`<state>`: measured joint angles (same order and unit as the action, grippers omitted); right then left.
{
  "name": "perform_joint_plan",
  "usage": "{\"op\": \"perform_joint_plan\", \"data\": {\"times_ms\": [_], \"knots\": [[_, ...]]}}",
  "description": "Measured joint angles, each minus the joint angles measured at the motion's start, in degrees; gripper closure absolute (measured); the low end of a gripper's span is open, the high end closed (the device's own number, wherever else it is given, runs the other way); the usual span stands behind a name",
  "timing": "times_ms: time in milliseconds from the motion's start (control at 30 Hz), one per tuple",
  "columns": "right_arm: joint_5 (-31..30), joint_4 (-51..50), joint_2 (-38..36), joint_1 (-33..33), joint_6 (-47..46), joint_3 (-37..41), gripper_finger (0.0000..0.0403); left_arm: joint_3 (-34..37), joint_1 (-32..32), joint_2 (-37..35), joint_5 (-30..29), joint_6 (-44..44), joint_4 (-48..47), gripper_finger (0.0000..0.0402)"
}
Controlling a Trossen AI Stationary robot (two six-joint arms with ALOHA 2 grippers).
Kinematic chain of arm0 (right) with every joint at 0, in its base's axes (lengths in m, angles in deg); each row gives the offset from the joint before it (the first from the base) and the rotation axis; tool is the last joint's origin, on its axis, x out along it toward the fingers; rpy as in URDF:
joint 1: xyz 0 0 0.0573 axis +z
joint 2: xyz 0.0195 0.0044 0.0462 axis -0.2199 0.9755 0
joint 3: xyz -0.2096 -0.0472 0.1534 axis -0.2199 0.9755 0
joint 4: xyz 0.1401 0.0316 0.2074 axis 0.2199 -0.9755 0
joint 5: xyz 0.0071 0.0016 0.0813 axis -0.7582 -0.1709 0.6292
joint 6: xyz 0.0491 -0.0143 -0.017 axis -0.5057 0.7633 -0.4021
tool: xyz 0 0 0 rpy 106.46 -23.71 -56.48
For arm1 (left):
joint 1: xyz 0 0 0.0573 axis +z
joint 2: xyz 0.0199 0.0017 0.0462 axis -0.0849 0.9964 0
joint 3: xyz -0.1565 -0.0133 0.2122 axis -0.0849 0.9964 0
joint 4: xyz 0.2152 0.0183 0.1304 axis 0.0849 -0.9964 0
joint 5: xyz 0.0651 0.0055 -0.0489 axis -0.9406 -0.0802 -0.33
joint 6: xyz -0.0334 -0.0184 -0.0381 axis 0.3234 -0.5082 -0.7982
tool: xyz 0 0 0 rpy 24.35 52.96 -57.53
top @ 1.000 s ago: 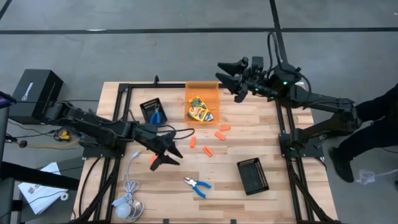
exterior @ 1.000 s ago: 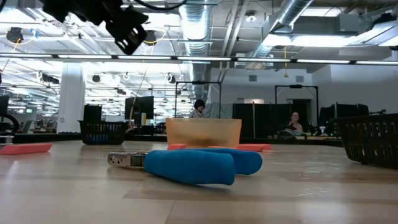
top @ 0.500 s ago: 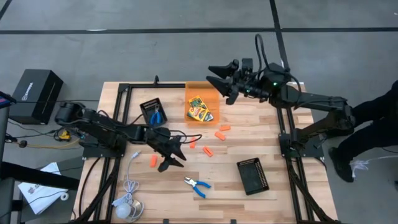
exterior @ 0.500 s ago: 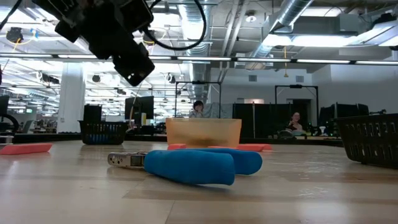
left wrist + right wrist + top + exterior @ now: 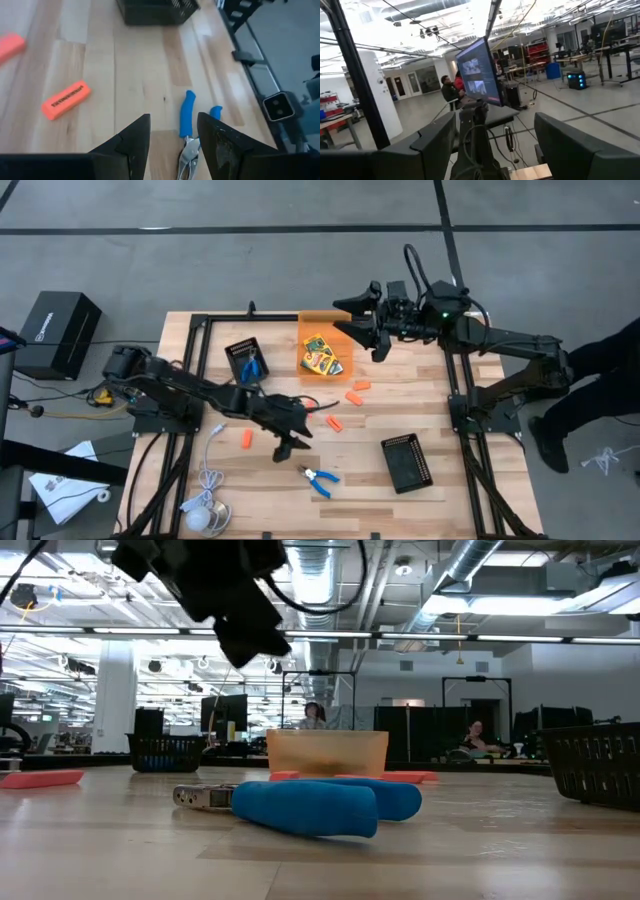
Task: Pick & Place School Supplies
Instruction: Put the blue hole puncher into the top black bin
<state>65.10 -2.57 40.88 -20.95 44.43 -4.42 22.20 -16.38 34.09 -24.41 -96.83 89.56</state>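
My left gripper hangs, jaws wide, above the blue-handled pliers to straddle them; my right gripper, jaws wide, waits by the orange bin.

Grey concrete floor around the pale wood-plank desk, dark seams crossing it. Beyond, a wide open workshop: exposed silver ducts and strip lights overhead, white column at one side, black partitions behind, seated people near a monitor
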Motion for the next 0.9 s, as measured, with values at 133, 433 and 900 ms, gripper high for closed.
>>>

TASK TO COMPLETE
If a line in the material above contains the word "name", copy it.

WRITTEN RESPONSE
  "name": "perform_joint_plan",
  "description": "Measured joint angles, each minus the joint angles measured at the motion's start, in degrees; gripper closure absolute (measured); the low end of a gripper's span is open, the high end closed (the device's own number, wherever else it is given, runs the other way); the usual span stands behind a name",

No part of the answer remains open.